* **ABOUT THIS TASK**
Would you give the listing again exactly, without its images?

* **SUPPLIED DATA**
---

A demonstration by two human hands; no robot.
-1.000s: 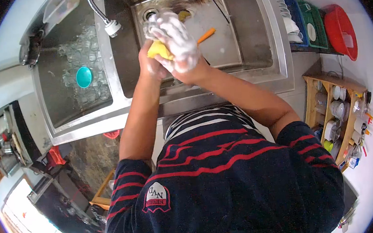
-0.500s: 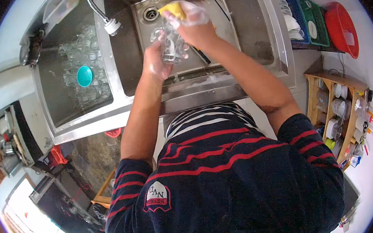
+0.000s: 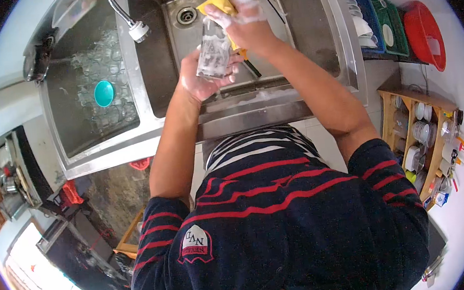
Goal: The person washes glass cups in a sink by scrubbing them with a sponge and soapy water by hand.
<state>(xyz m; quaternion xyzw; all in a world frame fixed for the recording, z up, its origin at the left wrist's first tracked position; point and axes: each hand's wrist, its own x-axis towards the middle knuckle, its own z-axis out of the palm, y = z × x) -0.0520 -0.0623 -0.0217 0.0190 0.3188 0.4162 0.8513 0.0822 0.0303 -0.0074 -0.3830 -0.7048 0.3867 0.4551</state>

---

* **EXERCISE SOLUTION**
A demonstration by two human hands; no robot.
-1.000s: 
-0.500s: 
+0.000s: 
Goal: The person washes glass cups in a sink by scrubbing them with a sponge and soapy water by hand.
<state>(xyz m; quaternion xyzw; all in a world frame fixed for the recording, z up, its origin at the left wrist's first tracked position; point and axes: each hand's wrist, its own x-axis towards the middle knuckle, its own z-axis out of the palm, y = z × x) -0.0520 -0.0623 -0.0217 0.0190 0.3188 0.4162 0.8513 0.0822 0.0303 -0.0074 -0.3830 -0.7048 0.3867 0.4551</state>

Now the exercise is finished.